Work to be completed → Going through the data below, tally every line where the string "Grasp" occurs, then give only the tally.

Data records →
====

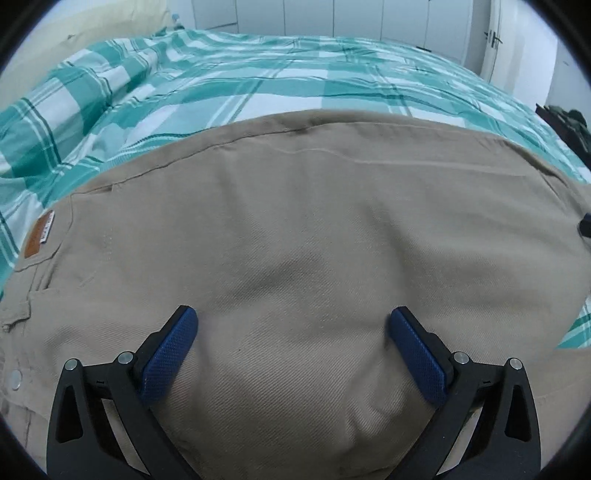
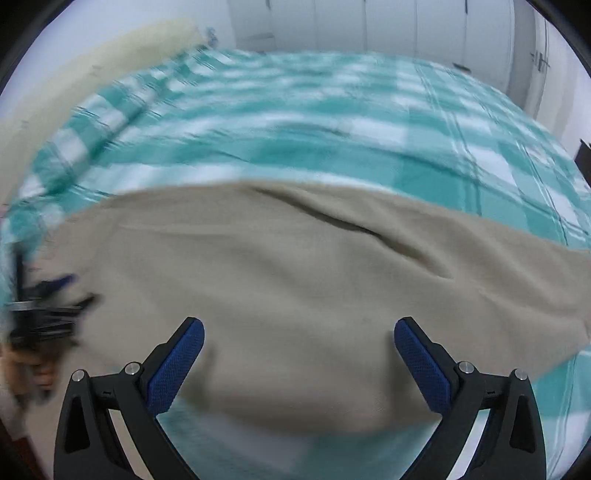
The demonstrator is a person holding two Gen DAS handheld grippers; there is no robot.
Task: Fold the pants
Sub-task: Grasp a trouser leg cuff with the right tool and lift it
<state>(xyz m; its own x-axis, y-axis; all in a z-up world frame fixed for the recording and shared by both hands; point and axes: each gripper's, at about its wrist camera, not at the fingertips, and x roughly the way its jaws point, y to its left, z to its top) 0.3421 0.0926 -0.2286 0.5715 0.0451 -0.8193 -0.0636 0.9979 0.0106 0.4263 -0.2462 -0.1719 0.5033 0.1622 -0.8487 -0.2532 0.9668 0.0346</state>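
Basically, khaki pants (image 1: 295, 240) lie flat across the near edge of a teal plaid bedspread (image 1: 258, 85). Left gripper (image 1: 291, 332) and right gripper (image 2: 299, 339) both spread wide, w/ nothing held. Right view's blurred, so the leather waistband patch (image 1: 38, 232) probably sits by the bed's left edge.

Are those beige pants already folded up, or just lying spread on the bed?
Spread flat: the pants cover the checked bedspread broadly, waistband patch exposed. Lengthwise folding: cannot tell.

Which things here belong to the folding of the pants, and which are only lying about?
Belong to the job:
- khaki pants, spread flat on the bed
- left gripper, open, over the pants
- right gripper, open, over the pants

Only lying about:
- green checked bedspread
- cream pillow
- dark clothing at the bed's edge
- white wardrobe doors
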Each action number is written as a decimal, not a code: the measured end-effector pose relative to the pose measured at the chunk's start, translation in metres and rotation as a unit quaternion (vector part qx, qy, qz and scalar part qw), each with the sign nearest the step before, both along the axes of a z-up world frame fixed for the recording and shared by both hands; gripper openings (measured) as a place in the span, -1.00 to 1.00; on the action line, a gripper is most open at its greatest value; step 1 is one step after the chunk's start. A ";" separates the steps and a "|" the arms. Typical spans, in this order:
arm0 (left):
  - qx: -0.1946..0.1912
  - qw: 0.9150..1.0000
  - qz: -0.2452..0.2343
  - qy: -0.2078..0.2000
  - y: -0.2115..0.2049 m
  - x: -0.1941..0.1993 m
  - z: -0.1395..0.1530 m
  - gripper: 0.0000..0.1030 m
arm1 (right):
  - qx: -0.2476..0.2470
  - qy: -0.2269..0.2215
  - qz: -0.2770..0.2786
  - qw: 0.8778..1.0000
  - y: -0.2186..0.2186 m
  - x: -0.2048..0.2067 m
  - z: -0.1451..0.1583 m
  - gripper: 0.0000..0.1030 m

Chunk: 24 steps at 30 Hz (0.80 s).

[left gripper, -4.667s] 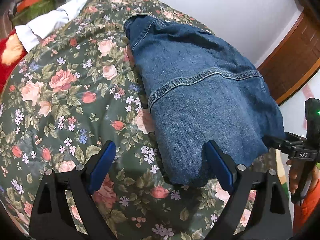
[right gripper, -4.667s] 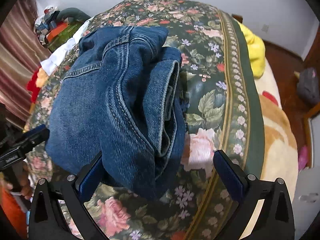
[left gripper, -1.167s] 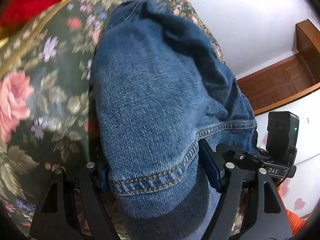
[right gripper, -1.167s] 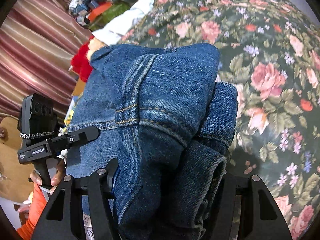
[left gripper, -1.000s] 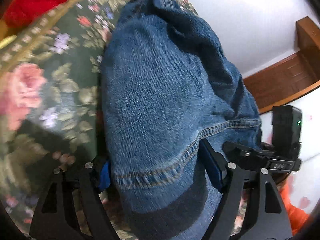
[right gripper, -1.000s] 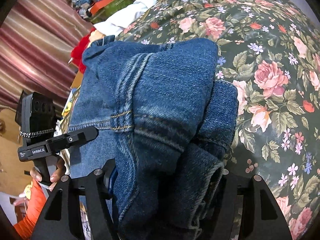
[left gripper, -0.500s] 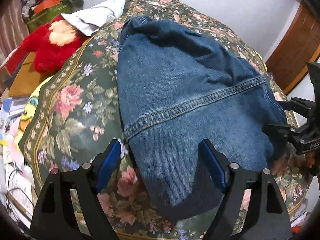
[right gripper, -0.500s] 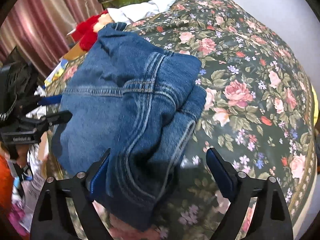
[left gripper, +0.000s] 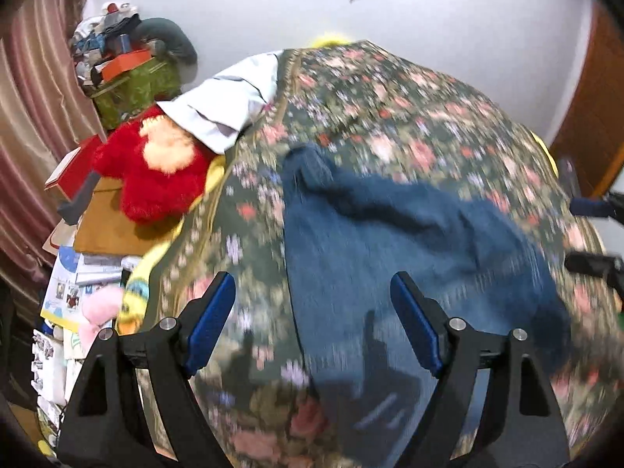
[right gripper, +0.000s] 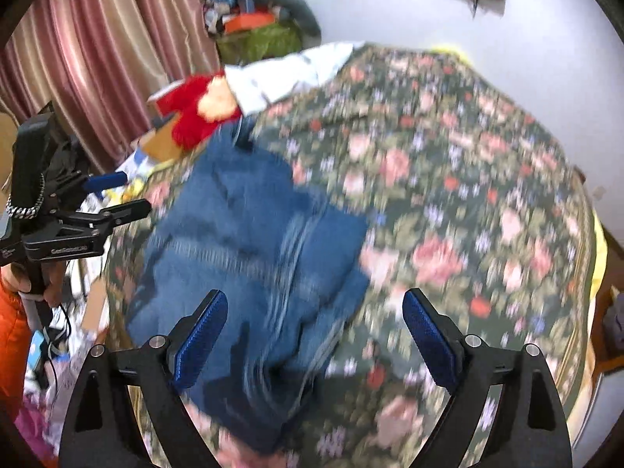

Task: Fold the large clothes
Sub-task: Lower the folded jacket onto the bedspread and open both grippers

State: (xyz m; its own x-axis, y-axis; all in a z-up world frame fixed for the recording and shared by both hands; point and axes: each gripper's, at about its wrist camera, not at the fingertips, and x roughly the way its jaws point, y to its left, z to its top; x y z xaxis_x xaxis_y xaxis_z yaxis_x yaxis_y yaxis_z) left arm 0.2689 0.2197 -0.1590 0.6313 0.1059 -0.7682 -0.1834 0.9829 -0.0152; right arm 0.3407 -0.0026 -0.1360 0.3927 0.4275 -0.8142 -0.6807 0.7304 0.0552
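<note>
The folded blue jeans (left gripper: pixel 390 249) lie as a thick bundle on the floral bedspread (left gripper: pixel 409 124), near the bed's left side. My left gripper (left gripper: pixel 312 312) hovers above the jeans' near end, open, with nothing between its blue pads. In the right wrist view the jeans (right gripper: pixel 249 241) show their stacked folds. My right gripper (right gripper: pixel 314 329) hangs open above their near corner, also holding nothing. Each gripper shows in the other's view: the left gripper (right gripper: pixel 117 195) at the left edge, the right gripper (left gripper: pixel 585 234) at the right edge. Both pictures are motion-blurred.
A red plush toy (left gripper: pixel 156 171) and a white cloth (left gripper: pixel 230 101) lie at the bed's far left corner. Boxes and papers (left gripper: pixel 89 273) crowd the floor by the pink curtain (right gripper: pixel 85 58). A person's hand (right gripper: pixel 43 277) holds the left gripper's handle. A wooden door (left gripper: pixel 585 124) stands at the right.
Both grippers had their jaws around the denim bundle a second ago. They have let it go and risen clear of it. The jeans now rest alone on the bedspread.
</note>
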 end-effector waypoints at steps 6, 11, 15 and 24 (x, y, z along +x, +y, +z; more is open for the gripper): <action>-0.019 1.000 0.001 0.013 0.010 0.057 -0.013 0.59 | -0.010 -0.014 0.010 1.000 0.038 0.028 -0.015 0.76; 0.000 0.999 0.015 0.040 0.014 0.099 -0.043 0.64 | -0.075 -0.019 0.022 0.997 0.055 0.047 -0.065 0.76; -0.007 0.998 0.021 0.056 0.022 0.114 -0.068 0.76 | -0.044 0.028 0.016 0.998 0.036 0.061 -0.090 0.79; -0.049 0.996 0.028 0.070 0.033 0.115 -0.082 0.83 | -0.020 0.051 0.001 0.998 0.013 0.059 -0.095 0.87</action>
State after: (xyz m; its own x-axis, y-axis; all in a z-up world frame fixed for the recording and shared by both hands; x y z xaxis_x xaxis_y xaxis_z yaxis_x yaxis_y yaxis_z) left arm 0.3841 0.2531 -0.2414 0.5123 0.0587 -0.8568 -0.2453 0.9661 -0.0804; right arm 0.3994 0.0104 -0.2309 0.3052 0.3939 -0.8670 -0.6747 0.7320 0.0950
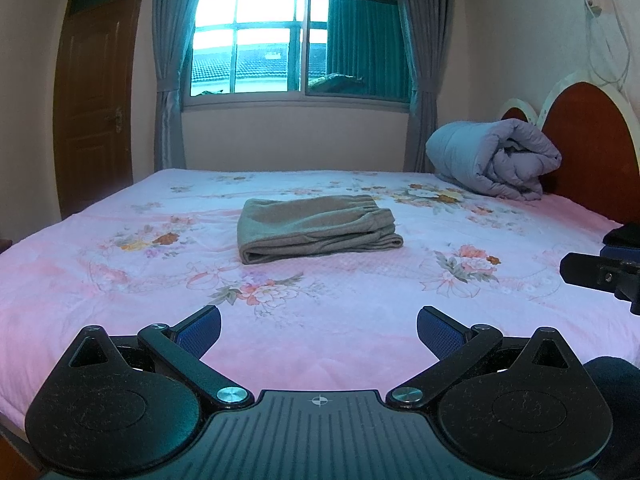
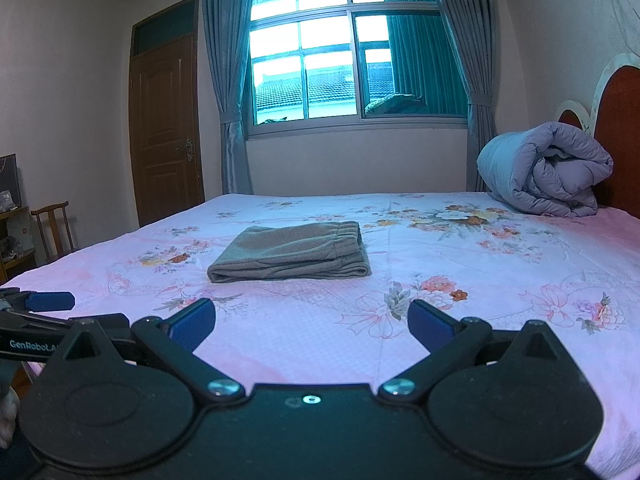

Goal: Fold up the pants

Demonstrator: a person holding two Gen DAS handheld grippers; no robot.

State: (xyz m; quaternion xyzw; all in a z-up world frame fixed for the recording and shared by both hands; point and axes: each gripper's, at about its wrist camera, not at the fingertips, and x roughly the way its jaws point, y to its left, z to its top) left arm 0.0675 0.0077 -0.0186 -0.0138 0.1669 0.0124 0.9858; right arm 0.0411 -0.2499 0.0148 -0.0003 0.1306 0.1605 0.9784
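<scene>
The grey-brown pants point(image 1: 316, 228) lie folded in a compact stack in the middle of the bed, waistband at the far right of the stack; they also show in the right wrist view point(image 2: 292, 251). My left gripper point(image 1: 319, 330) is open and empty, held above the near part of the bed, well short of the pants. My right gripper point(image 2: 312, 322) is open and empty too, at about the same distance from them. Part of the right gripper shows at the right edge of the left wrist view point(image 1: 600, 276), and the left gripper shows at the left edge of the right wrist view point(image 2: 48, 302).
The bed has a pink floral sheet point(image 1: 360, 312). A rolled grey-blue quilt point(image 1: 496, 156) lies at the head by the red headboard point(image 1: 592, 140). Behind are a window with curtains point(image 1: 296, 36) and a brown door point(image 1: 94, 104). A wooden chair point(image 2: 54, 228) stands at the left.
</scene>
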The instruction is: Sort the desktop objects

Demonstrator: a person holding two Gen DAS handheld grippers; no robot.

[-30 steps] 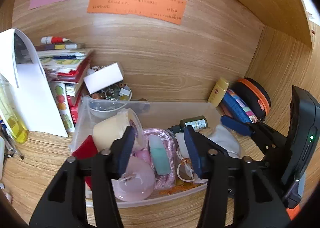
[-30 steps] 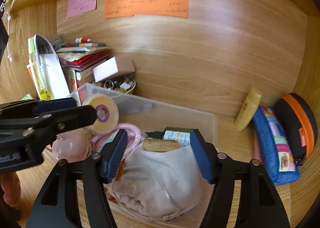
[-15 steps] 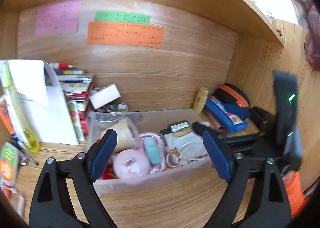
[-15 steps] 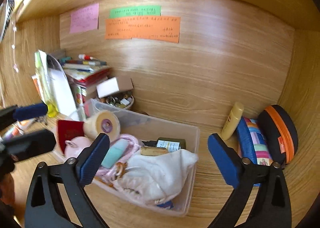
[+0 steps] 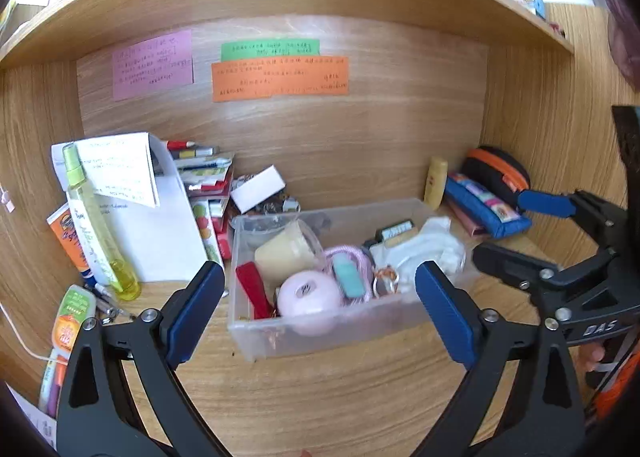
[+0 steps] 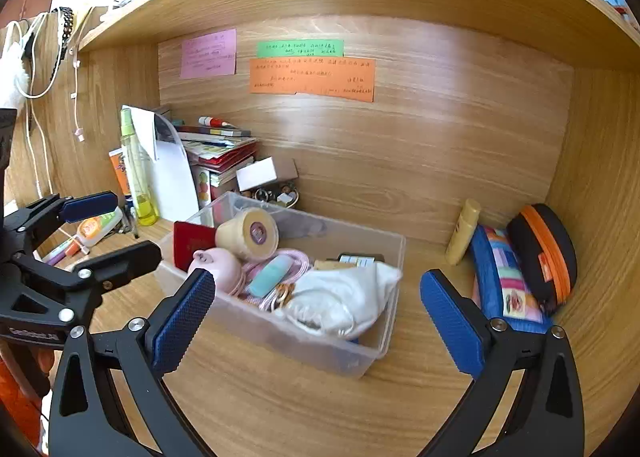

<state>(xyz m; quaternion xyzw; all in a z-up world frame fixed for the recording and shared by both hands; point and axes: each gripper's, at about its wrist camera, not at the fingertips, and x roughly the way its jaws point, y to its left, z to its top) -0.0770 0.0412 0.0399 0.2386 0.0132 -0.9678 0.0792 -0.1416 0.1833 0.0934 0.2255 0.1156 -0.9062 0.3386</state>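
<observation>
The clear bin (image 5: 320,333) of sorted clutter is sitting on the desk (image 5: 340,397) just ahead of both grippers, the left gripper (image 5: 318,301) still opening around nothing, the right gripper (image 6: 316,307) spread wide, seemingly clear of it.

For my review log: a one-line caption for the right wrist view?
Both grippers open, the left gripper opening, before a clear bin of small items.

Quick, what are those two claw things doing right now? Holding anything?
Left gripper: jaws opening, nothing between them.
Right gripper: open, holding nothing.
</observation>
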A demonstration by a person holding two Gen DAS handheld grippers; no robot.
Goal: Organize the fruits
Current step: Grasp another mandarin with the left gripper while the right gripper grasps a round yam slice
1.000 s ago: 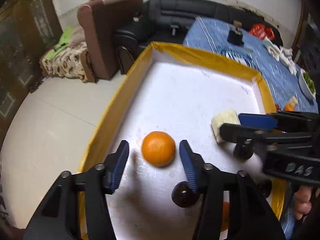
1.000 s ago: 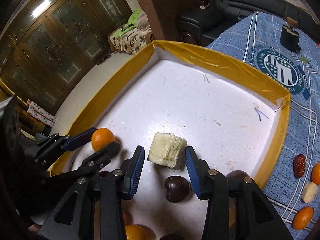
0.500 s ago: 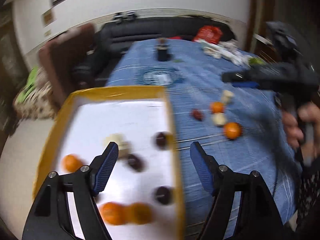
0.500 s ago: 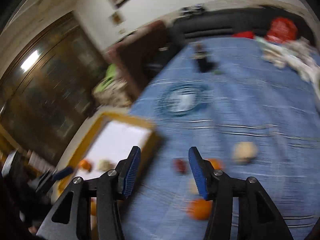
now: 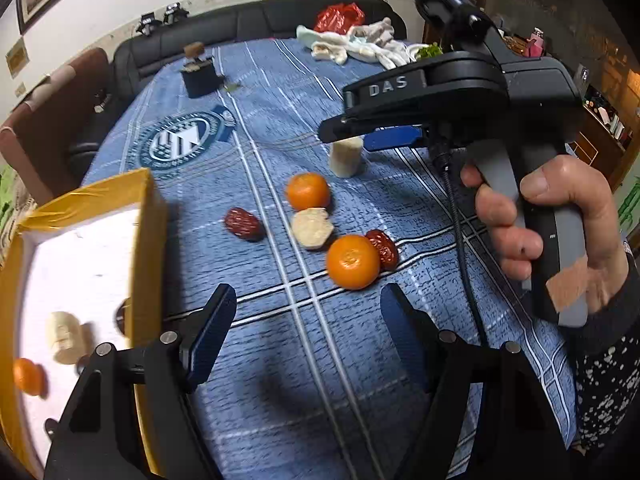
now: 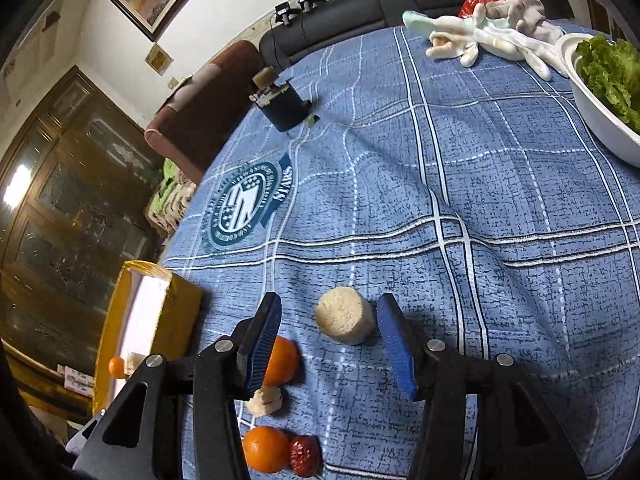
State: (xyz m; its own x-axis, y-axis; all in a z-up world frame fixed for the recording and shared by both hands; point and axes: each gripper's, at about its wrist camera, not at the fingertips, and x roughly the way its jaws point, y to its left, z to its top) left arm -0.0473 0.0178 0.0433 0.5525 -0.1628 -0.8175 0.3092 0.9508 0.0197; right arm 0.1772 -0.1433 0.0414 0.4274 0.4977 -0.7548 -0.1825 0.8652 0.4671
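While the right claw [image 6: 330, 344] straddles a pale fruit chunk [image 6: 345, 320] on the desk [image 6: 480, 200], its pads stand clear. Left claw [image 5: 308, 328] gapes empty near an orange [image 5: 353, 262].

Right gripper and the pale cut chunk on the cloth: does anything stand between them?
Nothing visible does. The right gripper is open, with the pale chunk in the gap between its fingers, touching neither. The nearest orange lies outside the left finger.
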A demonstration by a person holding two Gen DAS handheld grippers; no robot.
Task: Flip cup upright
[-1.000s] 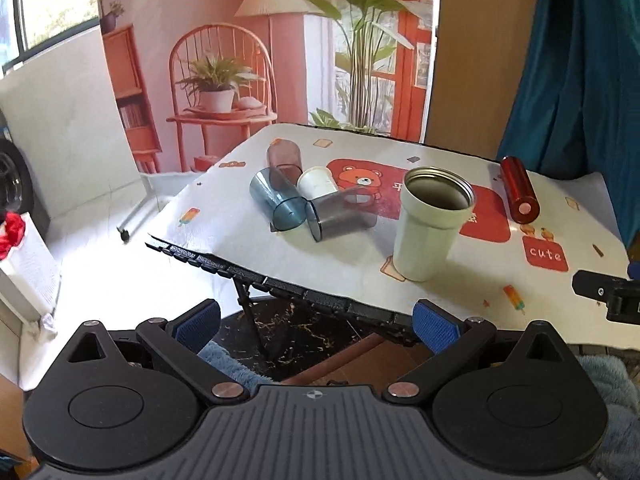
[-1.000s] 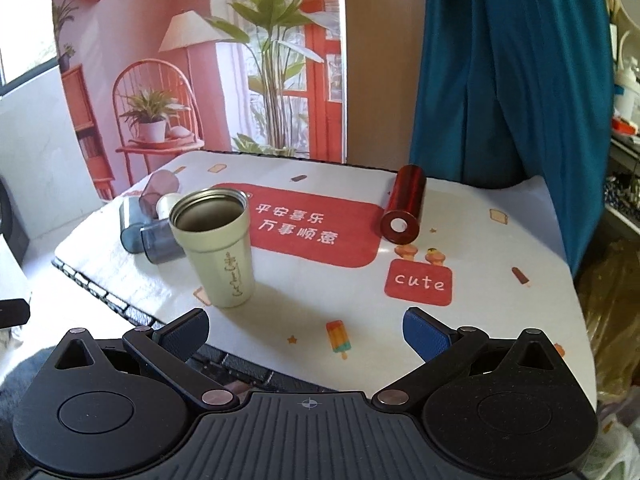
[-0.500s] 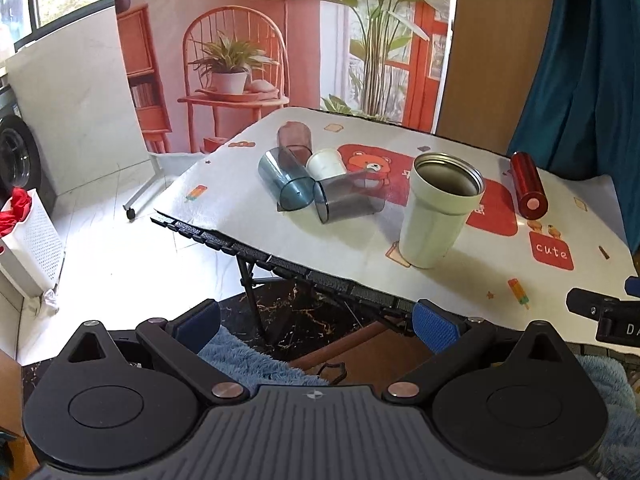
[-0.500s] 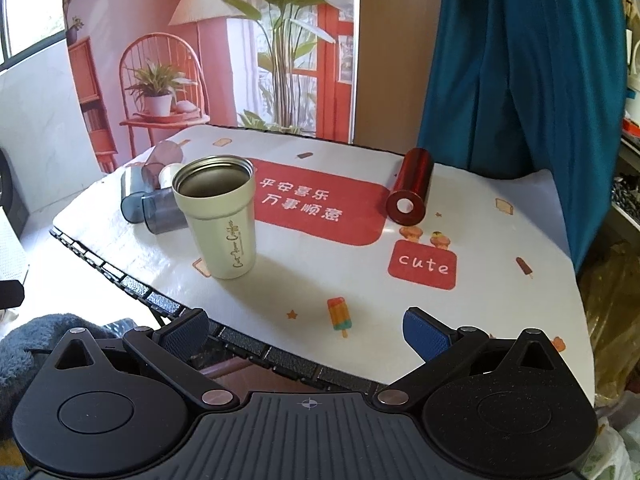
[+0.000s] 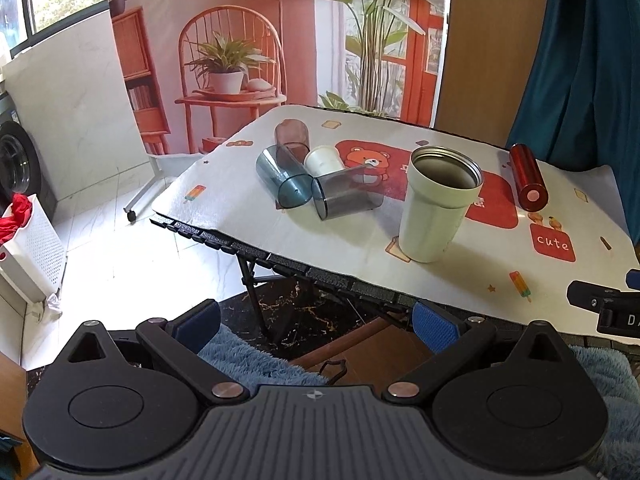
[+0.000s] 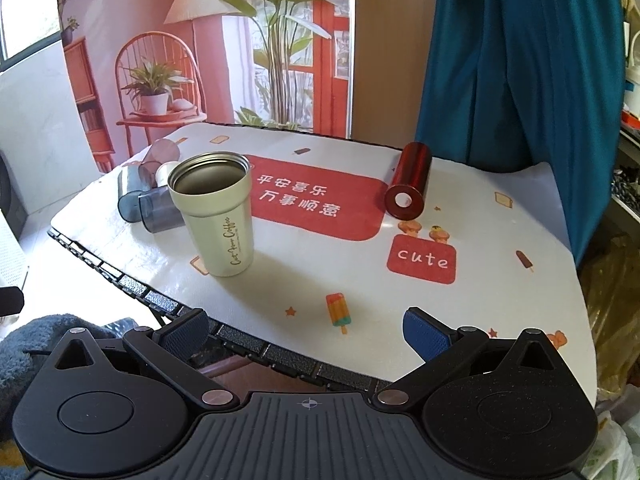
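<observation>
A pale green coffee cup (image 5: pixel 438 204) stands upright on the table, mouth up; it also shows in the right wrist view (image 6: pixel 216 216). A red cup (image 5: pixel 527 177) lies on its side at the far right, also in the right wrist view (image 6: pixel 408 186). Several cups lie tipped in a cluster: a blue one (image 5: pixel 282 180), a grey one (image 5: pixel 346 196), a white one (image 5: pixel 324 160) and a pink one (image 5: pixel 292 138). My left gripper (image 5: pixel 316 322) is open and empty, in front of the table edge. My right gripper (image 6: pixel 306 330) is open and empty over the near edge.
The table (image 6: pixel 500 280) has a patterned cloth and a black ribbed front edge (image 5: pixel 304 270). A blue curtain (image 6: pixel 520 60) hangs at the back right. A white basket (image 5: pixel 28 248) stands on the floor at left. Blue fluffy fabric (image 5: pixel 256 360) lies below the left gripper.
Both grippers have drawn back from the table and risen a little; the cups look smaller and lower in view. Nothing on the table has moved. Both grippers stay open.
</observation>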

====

Response → 2